Lois Lerner, a key player in the IRS tax-exempt division, is accused by the House Oversight and Government Reform Committee of no fewer than four lies. The inspector general's report shows she knew about the targeting problem in June 2011, but wouldn't admit to it in correspondence with Congress over the next two years.

Then there's former IRS Commissioner Douglas Shulman, a Bush appointee. He apparently knew about the targeting in May 2012, but told Congress in August 2012 he didn't.

Or there's former IRS Acting Director Steve Miller. He knew about the targeting in May 2012, but refused to admit it to Congress during testimony.

In fact, the whole agency may have known about it on Aug. 4, 2011. According to the Treasury Department IG report, various IRS bigwigs met that day to talk about the problem.

That meeting may have included the IRS' chief counsel. While the IG report says he was at the meeting, the IRS has denied it. But if one of his minions was there, the chief counsel would have known about the problem.

And it turns out the Treasury's inspector general, J. Russell George, told senior Treasury officials in June 2012 that he was auditing the IRS' political-organization screening.

That means White House Treasury appointees, including deputy secretary Neal Wolin, knew of the IRS scandal before the presidential election.

According to the New York Times, IG George "did not tell the officials of his conclusions that the targeting had been improper." No one knows all the facts, which presumably will come out in hearings. But this is important stuff. It is conspiracy stuff. Criminal stuff.

We already know IRS employees gave heavily to Obama in '08 and '12, but very little to McCain and Romney.

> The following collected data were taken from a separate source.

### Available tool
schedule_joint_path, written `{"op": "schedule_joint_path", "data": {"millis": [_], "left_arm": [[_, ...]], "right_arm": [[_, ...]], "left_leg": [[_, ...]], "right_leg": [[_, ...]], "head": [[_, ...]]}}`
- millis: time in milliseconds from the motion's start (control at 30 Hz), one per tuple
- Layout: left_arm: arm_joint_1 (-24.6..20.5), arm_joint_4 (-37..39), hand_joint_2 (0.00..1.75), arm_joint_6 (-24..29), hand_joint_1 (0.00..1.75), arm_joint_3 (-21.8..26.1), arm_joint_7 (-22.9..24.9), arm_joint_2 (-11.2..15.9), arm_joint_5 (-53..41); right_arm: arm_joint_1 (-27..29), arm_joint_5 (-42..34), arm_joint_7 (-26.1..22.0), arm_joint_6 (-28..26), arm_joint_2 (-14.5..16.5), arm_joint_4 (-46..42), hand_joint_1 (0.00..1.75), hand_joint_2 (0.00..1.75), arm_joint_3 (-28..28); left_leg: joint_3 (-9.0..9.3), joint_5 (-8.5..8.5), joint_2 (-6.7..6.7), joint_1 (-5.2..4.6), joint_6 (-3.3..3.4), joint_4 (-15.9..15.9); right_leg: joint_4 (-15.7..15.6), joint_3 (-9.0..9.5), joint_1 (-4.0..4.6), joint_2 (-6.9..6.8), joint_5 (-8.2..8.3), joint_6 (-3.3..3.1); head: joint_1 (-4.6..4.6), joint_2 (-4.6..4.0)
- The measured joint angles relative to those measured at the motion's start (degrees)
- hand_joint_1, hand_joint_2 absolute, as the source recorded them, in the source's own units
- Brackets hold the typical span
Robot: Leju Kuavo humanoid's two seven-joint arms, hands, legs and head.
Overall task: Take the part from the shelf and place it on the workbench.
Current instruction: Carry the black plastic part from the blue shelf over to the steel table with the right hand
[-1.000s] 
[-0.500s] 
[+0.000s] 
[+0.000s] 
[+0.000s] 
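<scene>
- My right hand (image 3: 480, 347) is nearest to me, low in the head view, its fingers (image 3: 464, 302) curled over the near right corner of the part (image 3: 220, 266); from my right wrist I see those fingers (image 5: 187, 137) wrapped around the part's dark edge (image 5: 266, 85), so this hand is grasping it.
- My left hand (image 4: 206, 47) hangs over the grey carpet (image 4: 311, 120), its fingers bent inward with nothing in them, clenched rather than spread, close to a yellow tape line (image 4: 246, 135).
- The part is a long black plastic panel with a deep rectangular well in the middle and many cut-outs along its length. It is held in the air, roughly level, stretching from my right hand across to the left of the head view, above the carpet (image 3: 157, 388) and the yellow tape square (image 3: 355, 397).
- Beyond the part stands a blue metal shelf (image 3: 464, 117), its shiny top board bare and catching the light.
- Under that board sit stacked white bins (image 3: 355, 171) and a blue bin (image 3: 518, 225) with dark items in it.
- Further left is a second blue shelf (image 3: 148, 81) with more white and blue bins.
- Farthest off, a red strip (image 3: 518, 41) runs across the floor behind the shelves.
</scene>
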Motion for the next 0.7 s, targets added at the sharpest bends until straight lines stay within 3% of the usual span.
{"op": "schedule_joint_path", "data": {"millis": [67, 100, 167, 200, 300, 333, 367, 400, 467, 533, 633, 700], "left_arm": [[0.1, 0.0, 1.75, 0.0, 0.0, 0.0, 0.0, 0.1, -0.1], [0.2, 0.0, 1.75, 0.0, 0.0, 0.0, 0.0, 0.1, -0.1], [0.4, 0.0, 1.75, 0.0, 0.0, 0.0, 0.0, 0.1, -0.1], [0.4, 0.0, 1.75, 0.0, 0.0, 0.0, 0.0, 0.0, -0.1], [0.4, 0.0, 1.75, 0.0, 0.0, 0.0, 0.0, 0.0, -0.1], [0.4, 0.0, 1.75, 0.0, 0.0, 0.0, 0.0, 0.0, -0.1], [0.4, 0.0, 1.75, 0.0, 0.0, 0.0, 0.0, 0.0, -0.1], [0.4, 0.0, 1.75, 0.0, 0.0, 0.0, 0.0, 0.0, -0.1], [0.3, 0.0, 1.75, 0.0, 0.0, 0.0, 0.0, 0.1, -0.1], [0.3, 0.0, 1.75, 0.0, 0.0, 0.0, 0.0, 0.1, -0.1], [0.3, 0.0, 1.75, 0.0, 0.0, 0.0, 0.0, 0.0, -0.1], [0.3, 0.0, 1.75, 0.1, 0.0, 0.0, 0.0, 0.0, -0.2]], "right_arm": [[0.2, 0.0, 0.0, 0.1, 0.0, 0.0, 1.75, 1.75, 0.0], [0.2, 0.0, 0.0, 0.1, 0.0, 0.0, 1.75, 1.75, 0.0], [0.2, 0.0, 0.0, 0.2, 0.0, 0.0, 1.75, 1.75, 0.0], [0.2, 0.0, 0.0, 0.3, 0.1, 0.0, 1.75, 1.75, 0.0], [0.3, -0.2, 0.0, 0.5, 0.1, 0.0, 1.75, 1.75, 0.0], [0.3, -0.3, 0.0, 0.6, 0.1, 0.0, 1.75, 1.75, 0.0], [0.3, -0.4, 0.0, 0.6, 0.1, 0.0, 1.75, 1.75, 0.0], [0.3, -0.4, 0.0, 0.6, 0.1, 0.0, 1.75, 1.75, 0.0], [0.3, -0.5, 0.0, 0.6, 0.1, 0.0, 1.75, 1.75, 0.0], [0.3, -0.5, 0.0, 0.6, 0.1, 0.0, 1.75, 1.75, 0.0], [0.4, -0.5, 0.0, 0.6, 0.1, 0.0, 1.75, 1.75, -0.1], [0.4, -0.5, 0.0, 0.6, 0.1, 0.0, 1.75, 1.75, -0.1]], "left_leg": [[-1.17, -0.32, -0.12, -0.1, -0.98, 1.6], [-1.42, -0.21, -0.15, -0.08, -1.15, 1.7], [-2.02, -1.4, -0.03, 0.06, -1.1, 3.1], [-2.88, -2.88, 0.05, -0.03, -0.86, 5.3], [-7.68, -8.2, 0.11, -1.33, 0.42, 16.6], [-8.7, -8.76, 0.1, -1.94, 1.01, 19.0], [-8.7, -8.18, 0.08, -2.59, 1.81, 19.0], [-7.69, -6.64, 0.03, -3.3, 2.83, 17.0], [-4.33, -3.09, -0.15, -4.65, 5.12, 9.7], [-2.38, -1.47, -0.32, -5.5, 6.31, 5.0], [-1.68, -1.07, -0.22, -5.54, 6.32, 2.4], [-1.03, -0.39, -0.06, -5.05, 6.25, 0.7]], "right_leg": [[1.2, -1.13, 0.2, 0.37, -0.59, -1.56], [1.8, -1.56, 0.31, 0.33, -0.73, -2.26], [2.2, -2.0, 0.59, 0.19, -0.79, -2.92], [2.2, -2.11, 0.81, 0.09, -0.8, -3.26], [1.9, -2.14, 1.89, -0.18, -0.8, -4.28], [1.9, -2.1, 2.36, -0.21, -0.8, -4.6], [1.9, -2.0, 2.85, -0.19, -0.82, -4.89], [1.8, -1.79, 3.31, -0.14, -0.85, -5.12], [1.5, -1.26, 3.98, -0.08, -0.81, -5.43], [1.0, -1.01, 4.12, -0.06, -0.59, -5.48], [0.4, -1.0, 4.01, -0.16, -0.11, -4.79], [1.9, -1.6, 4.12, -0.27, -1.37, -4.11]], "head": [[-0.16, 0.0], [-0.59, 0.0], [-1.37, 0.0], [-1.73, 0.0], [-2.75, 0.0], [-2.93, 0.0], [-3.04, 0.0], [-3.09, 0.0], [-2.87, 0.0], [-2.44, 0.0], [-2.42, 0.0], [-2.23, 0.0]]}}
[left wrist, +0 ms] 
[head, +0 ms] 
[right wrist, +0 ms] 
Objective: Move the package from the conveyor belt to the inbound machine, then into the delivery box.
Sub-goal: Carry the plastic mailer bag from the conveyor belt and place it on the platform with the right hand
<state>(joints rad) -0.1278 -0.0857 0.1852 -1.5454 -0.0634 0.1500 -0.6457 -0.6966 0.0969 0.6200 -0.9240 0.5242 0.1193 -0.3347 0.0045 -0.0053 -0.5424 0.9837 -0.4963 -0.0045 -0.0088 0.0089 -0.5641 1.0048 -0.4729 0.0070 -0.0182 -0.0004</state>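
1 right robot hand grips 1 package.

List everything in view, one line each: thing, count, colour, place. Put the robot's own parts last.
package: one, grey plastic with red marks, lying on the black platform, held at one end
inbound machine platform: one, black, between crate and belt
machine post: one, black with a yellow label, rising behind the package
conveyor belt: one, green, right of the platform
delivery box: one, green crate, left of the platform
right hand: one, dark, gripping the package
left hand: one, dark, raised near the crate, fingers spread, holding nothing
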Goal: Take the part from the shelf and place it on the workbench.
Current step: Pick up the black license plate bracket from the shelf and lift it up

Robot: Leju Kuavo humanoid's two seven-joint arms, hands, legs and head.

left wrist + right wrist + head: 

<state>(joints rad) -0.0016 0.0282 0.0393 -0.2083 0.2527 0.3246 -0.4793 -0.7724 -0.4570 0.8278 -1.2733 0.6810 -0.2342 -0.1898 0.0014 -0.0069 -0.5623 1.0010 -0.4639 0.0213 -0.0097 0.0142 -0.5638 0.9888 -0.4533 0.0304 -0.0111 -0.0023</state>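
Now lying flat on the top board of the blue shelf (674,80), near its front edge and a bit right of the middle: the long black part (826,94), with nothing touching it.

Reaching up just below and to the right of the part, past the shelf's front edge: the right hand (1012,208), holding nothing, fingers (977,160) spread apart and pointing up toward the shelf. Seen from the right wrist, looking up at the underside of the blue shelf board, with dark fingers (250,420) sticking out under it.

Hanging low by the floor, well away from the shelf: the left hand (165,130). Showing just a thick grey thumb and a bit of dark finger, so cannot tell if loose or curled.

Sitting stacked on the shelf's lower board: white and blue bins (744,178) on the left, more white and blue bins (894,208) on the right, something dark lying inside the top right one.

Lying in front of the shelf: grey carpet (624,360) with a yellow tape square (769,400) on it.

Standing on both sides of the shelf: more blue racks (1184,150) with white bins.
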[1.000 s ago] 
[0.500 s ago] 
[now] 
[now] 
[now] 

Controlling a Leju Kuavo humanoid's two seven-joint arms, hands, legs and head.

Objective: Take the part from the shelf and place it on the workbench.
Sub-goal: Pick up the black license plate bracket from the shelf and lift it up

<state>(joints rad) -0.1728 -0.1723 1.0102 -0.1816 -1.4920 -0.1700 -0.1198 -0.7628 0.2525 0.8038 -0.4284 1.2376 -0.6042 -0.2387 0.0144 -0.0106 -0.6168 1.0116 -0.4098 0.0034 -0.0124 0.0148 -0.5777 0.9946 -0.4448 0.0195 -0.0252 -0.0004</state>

But who was the quarterback in all this? Who managed the targeting operation in the IRS? It could have been Sarah Hall Ingram. She served as commissioner of the IRS' tax-exempt division between 2009 and 2012. And she got a $100,000 bonus for her efforts.

And now - incredibly - she's running the IRS' Affordable Care Act (ObamaCare) office, leaving her successor Joseph Grant to take the fall. But he just turned tail and resigned.

Now President Obama has named OMB Controller Daniel Werfel acting director of the IRS. And he'll only serve from May 22 to the end of the fiscal year, which is Sept. 30.

Are you kidding? In four months, we're to believe Mr. Werfel is going to piece together the lies, finger the quarterback, and replace everybody who was involved, not just in the now-infamous Cincinnati office, but in offices in Washington, D.C., two towns in California, and even Austin, Texas. (That's the latest count.)

And he'll also manage the agency which is adding ObamaCare to its income-tax-collection responsibilities. In four months. Nuts.

An independent special counsel with subpoena power is the only possible solution. This counsel must find out exactly what happened and who was involved, and then come up with a fix so it never happens again. Obama has charged Treasury Secretary Jack Lew with straightening this out. But Lew's an Obama political operative.

By the way, a special counsel will have to do a special investigation, since we're already learning the inspector-general investigation was a very superficial operation.

And an independent special counsel can investigate any possible White House connections with senior Treasury officials, connections that could lead to the Oval Office.

The IRS is a massively important government agency. And now we know that it is fraught with corruption and a liberal-left political agenda.

Only an independent special counsel can possibly straighten this mess out.

 

Larry Kudlow is a senior contributor at CNBC, and also co-author with Brian Domitrovic of the new book JFK and the Reagan Revolution: A Secret History of American Prosperity.